▸ **EXERCISE DESCRIPTION**
The reply must repeat the listing below exactly and carry none of its pictures.

▸ **DATASET CONTENT**
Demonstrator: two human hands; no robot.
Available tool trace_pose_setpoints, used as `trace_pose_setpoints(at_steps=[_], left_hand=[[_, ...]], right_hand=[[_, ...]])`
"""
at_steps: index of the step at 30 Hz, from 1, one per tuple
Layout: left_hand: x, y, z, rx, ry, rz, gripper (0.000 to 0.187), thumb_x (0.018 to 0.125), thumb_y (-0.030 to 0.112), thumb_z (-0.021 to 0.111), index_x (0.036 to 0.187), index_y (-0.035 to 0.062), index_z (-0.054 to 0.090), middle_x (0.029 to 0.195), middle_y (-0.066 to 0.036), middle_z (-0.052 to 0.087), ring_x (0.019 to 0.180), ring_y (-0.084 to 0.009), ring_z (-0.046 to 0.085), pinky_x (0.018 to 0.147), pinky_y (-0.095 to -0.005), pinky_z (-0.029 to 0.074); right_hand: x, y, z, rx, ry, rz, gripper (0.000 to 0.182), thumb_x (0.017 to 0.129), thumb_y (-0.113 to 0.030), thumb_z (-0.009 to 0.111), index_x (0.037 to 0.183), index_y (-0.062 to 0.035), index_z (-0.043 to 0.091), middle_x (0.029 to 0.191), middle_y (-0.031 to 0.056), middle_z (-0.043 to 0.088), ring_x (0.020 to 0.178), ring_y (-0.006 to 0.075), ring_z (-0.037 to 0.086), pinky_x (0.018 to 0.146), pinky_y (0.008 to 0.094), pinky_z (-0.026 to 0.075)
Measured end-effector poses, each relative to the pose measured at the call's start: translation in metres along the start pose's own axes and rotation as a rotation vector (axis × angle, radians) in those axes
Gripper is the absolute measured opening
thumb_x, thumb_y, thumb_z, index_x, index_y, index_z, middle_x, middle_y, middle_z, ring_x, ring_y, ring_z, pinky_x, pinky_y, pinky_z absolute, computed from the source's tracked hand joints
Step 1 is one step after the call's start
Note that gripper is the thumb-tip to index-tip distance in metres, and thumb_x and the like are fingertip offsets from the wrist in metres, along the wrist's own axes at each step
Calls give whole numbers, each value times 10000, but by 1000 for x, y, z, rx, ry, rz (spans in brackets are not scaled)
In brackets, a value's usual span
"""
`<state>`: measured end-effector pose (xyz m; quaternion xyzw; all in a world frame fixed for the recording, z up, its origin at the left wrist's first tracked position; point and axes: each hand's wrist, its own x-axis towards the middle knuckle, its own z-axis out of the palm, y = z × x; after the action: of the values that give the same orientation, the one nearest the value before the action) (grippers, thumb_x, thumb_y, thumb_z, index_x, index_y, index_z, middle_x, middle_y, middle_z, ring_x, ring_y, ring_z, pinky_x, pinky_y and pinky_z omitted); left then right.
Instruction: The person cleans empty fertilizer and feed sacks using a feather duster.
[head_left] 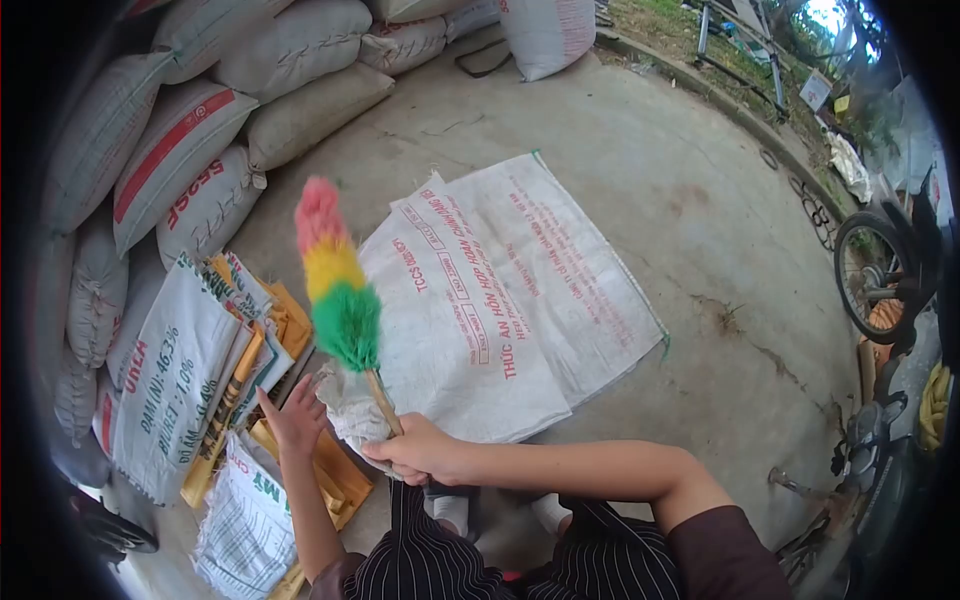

▸ **SOLUTION**
Demonstrator: two human hands; no robot.
Available tool trace_pose_setpoints, used as `trace_pose_setpoints(at_steps=[_], left_hand=[[_, ...]], right_hand=[[_, ...]])`
"""
at_steps: index of the step at 30 Hz, from 1, one per tuple
Layout: left_hand: x, y, z, rx, ry, rz, gripper (0.000 to 0.187), thumb_x (0.018 to 0.125), thumb_y (-0.030 to 0.112), thumb_z (-0.021 to 0.111), index_x (0.036 to 0.187), index_y (-0.035 to 0.062), index_z (-0.054 to 0.090), middle_x (0.029 to 0.195), middle_y (-0.066 to 0.036), middle_z (-0.052 to 0.087), ring_x (0.019 to 0.180), ring_y (-0.084 to 0.009), ring_z (-0.046 to 0.085), pinky_x (0.018 to 0.147), pinky_y (-0.095 to -0.005), pinky_z (-0.029 to 0.074); right_hand: x, y, z, rx, ry, rz, gripper (0.000 to 0.182), thumb_x (0.017 to 0.129), thumb_y (-0.113 to 0.030), thumb_z (-0.009 to 0.111), index_x (0.037 to 0.183), index_y (-0.062 to 0.035), index_z (-0.043 to 0.091), middle_x (0.029 to 0.191), middle_y (-0.031 to 0.056), middle_z (-0.043 to 0.088), ring_x (0.020 to 0.178), ring_y (-0.006 to 0.075), ring_z (-0.037 to 0.086), pinky_x (0.018 to 0.146), pinky_y (0.008 to 0.094), pinky_z (-0.026 to 0.075)
Measured end-effector poses, each relative to the pose measured at the call's start: translation in metres along the start pose's own axes and rotation as a rotation vector (axis × angle, radians) in those axes
Gripper is the absolute measured opening
thumb_x, thumb_y, thumb_z, index_x, index_y, index_z, middle_x, middle_y, middle_z, ring_x, ring_y, ring_z, pinky_x, pinky_y, pinky_z absolute, computed from the source's tracked hand joints
Step 1 is one step after the call's start
Note that gripper is the thumb-tip to index-tip distance in metres, and thumb_x and the like are fingertip offsets from the wrist in metres, along the wrist's own axes at each step
Calls give whole numbers, each value times 10000, but by 1000 for x, y, z, rx, ry, rz (spans in brackets are not scaled)
In brackets, a value's usual span
"""
`<state>`: measured end-effector pose (xyz m; quaternion xyzw; all in a world frame fixed for the recording, z up, its origin at the left wrist's first tracked position; point and axes: each hand's wrist, its own x-axis towards the middle knuckle, its own z-axis out of the palm, y = z × x; after the action: of the values that give the same orientation, the one nearest the value before the action) (grippers, thumb_x, thumb_y, thumb_z, index_x, index_y, index_z, middle_x, middle_y, middle_z, ring_x, ring_y, ring_z, pinky_x, pinky_y and pinky_z omitted); left then right.
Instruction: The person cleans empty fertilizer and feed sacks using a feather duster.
[head_left] 

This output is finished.